Yeah, I had a birthday last week (or was it two weeks ago now?) but, while I’m slowing down with age, I’m also slowing down in my vehicle.

I drive a 2003 Toyota RAV4.  Three months ago, in addition to my RAV4, there was a 2003 Chevy S-10 truck and a 2000 Chevy Blazer sitting in our driveway.  Both Chevy vehicles got, on average, less than 20 miles to the gallon.  My RAV4 was averaging just at 24 MPG.

Lisa traded in her pickup for a 2008 Toyota Tacoma pickup — 4 cylinder, no 4WD, pretty basic, but a nice truck nonetheless.  She’s averaging high 20s for mileage.

Joe traded in his Blazer for a 2008 Toyota Corolla and is averaging low 30s for mileage.

Where once I had the most practical vehicle, mileage-wise, I now find myself with the one that performs the worse (yet mine still performs quite well).

I’ve recently gone on a campaign to try to improve my mileage and decided to start small.  I set my cruise control for the speed limit, and stay in the slow lane now on my morning and evening commute.  Yesterday, when I filled up, I found I had increased my mileage by 1.8 MPG.  Sure, it’s not a lot but it’s something.  It’s an additional 24 miles per tank of gas which is a round trip to work.
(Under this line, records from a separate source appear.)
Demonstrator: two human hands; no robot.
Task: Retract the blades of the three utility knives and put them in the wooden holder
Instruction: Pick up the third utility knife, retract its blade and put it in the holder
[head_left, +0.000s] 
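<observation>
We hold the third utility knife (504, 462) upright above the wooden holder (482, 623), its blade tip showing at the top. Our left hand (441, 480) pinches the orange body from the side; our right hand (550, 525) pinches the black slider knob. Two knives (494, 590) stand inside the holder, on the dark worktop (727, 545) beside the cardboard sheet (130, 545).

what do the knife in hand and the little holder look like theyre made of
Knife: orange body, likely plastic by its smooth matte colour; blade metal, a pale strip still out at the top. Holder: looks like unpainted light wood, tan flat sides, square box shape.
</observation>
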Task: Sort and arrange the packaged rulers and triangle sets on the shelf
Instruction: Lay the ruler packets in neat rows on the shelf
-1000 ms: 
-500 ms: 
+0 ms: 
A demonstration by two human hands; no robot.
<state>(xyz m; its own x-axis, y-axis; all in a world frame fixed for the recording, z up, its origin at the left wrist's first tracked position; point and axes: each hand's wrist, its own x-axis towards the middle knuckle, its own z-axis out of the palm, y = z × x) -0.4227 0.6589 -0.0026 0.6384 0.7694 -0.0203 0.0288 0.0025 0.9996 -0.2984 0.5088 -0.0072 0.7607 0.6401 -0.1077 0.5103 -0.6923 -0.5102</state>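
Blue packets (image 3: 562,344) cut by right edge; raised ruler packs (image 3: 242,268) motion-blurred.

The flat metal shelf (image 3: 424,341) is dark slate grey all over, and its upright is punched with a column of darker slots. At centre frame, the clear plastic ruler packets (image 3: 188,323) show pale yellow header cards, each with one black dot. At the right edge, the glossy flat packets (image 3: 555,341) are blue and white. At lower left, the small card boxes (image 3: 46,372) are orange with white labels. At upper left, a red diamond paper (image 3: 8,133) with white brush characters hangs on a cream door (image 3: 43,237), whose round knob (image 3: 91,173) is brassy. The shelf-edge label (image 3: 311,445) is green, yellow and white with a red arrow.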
I’ve also been turning off the engine when I sit at the railroad tracks waiting for the freight trains to go by, and do the same while sitting in those long, long, long lines at the wholesale club’s gas station (where I got gas for $3.82/gallon yesterday).  In the old days, it took more gas to start the engine than to let it sit and idle, but with the technology in the engines these days, the opposite is true.  They say that now, if you’re going to idle more than ten seconds, to turn the engine off.  Of course, that’s not practical when you’re sitting at a traffic light or something like that but it’s certainly another way to conserve gas.

Every little bit helps, right?

So what are you all paying for gas these days?  Without the discount club’s “discount” I’m seeing just about $4.02 around here.